Diseases such as acute pancreatitis may be related to the phenomenon. This is an acute inflammation of the pancreas. Autoimmune hemolytic anemias can also be responsible for lowered complement system values. In these diseases, antibodies are directed against the body's own erythrocytes and thus trigger anemia.

Just as often, a deficiency in complement factors is caused by dermatosis. Diseases such as a blistering skin condition or autoimmune blistering dermatosis are possible causes. A lack of complement factors is also a symptom of glomerulonephritis such as post-streptococcal GN or SLE nephritis, which are favored by complement consumption.

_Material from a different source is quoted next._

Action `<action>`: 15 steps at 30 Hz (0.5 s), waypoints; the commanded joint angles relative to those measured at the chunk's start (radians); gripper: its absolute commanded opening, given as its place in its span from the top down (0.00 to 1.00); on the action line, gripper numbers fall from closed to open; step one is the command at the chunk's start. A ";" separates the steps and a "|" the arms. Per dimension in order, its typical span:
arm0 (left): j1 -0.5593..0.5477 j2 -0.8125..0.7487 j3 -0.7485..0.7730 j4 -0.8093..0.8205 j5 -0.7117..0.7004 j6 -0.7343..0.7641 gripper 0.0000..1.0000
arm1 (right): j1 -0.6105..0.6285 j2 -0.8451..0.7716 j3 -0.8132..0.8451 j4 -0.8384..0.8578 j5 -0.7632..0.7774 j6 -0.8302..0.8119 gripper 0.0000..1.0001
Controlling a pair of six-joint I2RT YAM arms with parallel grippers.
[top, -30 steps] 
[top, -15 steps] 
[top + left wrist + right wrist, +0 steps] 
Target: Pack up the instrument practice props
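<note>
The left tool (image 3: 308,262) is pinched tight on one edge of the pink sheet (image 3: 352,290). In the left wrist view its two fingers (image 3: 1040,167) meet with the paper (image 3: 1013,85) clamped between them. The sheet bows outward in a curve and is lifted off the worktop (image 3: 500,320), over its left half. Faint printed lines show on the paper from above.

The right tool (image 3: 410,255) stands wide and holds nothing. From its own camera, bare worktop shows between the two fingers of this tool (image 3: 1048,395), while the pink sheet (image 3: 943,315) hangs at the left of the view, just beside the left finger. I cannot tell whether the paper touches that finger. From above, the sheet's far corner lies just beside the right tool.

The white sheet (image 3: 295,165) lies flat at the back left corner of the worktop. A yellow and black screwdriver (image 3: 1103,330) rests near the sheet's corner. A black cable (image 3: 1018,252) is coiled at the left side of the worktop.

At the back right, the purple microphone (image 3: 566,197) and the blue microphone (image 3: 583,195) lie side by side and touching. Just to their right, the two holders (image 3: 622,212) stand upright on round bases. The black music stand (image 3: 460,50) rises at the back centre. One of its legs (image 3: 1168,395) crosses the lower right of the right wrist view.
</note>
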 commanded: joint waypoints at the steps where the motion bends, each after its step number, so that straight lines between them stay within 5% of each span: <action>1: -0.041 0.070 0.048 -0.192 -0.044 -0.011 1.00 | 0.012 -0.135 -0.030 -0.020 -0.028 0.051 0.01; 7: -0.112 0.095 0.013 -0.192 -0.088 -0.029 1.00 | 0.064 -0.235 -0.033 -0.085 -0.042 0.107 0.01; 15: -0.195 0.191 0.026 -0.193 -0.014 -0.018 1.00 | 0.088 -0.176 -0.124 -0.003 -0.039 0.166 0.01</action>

Collagenoses and thus inflammatory rheumatic diseases in the connective tissue are also often associated with deficiency symptoms of the complement system. The same applies to cryoglobulinaemia and thus chronically recurring immune diseases of the vessels. These diseases can be diagnosed by detecting abnormal and cold-precipitating serum proteins. On the other hand, a lack of complement factors can also indicate damage to the liver parenchyma, inflammation of blood vessels, or rheumatoid arthritis.

Diseases not caused by immune complexes, with associated deficiency symptoms in the complement system, are all chronic inflammations and tumors. Sometimes the deficiency symptoms are also genetic. For example, a C4 deficiency can have a hereditary and thus hereditary basis. The most common hereditary defect of the complement system is a deficiency in C1 inhibitors, which causes angioedema.

Patients with complement system defects particularly often suffer from the main symptom of bacterial infection. Your complement system is limited in opsonization activity. In this way, invading pathogens are found and destroyed less effectively and less quickly by the immunological phagocytes. This phenomenon is equivalent to a weak immune system, but can be symptomatically associated with autoimmune-like diseases.